Exercise description: The full listing below should be copied verbatim.

Supplied information:
────────────────────

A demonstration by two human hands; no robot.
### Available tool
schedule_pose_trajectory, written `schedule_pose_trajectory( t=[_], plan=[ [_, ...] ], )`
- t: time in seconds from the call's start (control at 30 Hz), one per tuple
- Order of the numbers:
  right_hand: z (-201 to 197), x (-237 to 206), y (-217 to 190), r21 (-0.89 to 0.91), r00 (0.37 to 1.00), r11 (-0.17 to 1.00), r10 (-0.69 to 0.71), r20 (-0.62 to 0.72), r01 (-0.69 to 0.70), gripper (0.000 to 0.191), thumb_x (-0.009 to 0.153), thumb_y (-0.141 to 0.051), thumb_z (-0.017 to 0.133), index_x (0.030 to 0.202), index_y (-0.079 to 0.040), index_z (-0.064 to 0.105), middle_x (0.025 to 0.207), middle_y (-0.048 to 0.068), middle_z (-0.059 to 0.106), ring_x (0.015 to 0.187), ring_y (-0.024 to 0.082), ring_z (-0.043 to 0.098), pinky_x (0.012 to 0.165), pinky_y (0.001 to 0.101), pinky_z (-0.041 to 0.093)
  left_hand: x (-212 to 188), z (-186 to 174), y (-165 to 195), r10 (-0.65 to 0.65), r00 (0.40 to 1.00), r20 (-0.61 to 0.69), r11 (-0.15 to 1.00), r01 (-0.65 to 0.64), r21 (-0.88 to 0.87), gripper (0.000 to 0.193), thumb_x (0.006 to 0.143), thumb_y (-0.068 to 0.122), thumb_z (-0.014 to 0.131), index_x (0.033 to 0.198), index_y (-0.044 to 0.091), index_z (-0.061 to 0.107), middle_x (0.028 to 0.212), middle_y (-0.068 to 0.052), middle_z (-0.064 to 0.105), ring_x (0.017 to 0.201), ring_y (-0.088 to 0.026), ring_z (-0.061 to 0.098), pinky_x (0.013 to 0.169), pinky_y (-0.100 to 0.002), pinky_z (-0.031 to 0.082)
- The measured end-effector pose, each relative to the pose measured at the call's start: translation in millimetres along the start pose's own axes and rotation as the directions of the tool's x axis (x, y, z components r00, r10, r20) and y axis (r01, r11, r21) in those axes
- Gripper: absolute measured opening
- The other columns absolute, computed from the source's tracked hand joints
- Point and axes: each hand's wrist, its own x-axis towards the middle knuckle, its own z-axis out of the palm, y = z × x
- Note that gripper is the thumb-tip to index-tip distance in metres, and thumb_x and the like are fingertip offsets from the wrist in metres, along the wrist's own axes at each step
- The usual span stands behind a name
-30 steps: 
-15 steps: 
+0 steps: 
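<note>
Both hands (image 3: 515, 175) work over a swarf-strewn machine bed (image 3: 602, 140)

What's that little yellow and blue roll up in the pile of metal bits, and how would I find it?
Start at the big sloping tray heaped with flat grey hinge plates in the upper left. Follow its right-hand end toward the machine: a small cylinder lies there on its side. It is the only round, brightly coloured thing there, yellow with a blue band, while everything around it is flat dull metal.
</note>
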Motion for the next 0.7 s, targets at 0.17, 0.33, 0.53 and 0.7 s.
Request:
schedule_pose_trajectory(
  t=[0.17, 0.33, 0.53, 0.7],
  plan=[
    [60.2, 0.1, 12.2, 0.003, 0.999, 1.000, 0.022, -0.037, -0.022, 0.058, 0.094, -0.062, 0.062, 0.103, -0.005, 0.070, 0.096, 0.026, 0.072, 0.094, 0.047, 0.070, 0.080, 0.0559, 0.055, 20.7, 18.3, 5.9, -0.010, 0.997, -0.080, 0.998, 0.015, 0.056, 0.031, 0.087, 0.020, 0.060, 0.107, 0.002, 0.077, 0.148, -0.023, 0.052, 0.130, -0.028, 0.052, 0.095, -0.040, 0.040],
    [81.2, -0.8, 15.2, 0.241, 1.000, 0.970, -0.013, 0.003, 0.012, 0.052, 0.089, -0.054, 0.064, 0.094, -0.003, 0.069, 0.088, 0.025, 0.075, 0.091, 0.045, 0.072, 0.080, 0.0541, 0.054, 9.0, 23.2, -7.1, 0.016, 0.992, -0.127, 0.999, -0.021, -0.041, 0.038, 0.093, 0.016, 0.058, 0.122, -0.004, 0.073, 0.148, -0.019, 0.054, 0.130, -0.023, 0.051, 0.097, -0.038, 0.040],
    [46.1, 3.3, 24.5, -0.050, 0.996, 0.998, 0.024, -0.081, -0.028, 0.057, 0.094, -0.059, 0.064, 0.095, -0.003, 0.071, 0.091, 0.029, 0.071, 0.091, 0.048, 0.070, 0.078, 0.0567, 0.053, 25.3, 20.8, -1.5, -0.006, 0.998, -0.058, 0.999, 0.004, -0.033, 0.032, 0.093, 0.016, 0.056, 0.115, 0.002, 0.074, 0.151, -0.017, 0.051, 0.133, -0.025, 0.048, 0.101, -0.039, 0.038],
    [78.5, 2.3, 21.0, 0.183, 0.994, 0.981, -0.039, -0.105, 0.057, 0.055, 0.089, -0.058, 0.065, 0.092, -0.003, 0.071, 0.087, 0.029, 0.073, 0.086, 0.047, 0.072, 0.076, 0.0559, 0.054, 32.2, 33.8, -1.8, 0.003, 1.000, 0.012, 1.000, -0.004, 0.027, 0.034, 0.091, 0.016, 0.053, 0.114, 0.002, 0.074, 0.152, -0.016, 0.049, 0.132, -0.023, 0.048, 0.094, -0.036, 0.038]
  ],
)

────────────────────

Result below:
A demonstration by two human hands; no robot.
### Available tool
schedule_pose_trajectory, written `schedule_pose_trajectory( t=[_], plan=[ [_, ...] ], )`
- t: time in seconds from the call's start (control at 30 Hz), one per tuple
- Order of the numbers:
  right_hand: z (-201 to 197), x (-237 to 206), y (-217 to 190), r21 (-0.89 to 0.91), r00 (0.37 to 1.00), r11 (-0.17 to 1.00), r10 (-0.69 to 0.71), r20 (-0.62 to 0.72), r01 (-0.69 to 0.70), gripper (0.000 to 0.191), thumb_x (-0.009 to 0.153), thumb_y (-0.141 to 0.051), thumb_z (-0.017 to 0.133), index_x (0.030 to 0.202), index_y (-0.079 to 0.040), index_z (-0.064 to 0.105), middle_x (0.025 to 0.207), middle_y (-0.048 to 0.068), middle_z (-0.059 to 0.106), ring_x (0.015 to 0.187), ring_y (-0.024 to 0.082), ring_z (-0.043 to 0.098), pinky_x (0.012 to 0.165), pinky_y (0.001 to 0.101), pinky_z (-0.041 to 0.093)
  left_hand: x (-212 to 188), z (-186 to 174), y (-165 to 195), r10 (-0.65 to 0.65), r00 (0.40 to 1.00), r20 (-0.61 to 0.69), r11 (-0.15 to 1.00), r01 (-0.65 to 0.64), r21 (-0.88 to 0.87), gripper (0.000 to 0.193), thumb_x (0.006 to 0.143), thumb_y (-0.068 to 0.122), thumb_z (-0.014 to 0.131), index_x (0.033 to 0.198), index_y (-0.044 to 0.091), index_z (-0.061 to 0.107), middle_x (0.028 to 0.212), middle_y (-0.068 to 0.052), middle_z (-0.064 to 0.105), ring_x (0.017 to 0.201), ring_y (-0.088 to 0.026), ring_z (-0.061 to 0.098), pinky_x (0.013 to 0.169), pinky_y (-0.100 to 0.002), pinky_z (-0.031 to 0.082)
- The measured end-effector pose, each relative to the pose measured at the call's start: translation in millimetres along the start pose's own axes and rotation as the directions of the tool's x axis (x, y, z components r00, r10, r20) and y axis (r01, r11, r21) in those axes
- Gripper: absolute measured opening
- The other columns absolute, computed from the source's tracked hand joints
- Point and axes: each hand's wrist, its own x-axis towards the middle knuckle, its own z-axis out of the palm, y = z × x
- Note that gripper is the thumb-tip to index-tip distance in metres, and thumb_x and the like are fingertip offsets from the wrist in metres, along the wrist's own axes at each step
- The usual span stands behind a name
-30 steps: 
-15 steps: 
+0 steps: 
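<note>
Both hands (image 3: 515, 175) work over a swarf-strewn machine bed (image 3: 602, 140)

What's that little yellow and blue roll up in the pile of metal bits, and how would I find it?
Start at the big sloping tray heaped with flat grey hinge plates in the upper left. Follow its right-hand end toward the machine: a small cylinder lies there on its side. It is the only round, brightly coloured thing there, yellow with a blue band, while everything around it is flat dull metal.
</note>
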Motion for the next 0.7 s, targets at 0.17, 0.33, 0.53 and 0.7 s.
Request:
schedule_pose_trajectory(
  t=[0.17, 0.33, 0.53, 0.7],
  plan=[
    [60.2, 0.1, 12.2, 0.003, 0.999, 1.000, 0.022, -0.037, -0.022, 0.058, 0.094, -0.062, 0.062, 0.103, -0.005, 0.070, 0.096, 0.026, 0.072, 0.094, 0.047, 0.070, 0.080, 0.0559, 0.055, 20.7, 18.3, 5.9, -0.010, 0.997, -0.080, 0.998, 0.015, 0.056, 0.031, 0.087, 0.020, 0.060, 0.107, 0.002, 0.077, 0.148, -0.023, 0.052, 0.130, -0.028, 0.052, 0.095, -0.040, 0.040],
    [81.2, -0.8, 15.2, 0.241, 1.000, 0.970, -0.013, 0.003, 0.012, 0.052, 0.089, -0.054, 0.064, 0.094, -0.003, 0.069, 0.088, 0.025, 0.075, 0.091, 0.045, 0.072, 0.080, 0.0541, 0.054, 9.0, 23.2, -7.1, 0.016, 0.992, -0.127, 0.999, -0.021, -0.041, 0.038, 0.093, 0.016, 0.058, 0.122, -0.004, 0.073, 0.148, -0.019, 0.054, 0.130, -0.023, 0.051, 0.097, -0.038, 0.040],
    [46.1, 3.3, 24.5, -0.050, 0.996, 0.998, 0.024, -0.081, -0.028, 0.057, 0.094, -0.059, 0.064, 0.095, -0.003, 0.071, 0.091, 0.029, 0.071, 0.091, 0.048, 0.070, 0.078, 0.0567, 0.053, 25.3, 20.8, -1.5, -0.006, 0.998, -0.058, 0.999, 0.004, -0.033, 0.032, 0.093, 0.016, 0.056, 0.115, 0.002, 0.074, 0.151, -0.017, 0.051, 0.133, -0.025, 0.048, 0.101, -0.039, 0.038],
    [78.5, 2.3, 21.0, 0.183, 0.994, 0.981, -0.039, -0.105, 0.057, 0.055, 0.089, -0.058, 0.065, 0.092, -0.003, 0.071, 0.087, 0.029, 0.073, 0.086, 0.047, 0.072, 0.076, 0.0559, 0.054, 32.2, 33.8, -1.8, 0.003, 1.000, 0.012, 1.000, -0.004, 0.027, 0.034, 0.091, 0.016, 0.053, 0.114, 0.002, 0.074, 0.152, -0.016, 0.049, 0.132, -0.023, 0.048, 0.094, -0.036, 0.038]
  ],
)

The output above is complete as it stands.